The problem is ambiguous, due to under specification. That means that neither #1 nor #2 is "actually equivalent" to "at least one child is a boy," and more information is needed to construct a probability space.

#1 is "When both genders are known, and boys are preferred in the description, at least one is a boy." The preference is what makes the answer 1/3, and assuming it adds information to the problem.

#2 can be "When only one gender is known, and how we know it is uncorrelated with either possibility, at least one is a boy." But it can also be "When both genders are known, and the description reflects the probability of that gender being chosen at random from the two, at least one is a boy." In both cases, the answer is 1/2.

But being under-specified does not mean the question can't be answered, it just requires applying a reasonable assumption instead of an unreasonable one. #1 is very unreasonable since it adds information, #2 is close, but #3 is best.

And the proof is Bertrand's Box Paradox. That name does not properly refer to a probability problem, it applies to how to make this reasonable assumption.

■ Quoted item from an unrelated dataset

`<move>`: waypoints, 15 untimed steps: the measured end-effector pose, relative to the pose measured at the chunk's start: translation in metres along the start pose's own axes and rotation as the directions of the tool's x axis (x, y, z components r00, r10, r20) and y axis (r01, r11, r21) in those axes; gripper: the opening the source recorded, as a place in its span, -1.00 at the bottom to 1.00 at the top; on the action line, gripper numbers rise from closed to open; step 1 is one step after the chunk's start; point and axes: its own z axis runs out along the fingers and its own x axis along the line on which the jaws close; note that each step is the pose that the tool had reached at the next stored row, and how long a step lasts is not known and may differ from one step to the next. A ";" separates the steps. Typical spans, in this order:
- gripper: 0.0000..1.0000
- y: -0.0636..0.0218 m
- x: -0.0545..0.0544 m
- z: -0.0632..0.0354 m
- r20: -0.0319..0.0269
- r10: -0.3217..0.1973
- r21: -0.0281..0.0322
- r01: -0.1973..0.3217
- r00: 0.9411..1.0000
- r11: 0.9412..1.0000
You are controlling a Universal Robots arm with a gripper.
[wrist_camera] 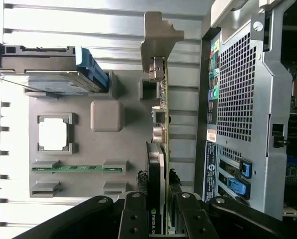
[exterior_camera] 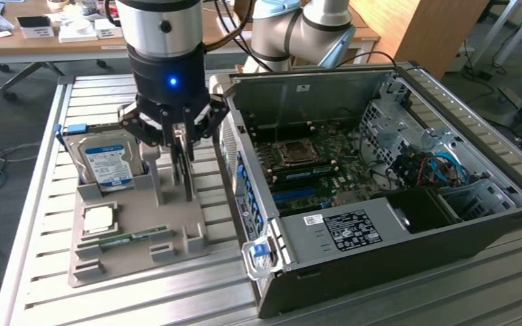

"Mr. Jones has exactly two children. I have written the gender, of at least one, inside this sealed envelope. What is the probability that both children have that gender?"

If you were to open the envelope, and see the word "boy," the problem becomes the same as the one under discussion. If it can be answered, that answer is correct here as well. But it is an equivalent problem if you see the word "girl," and again the answer must be the same. If 1/3 is an acceptable answer, it means that 1/3 of all two-child families have two of the same gender, and 2/3 have mixed genders.

But that is a contradiction. We know that the split is 1/2:1/2. So the assumption, that 1/3 is a reasonable answer, is disproven. Now, that does not mean that the information came to us via #2 or #3, it just means we can't assume that it was #1.

Most often, the same logic is used for the Monty Hall Problem, it is just applied backwards.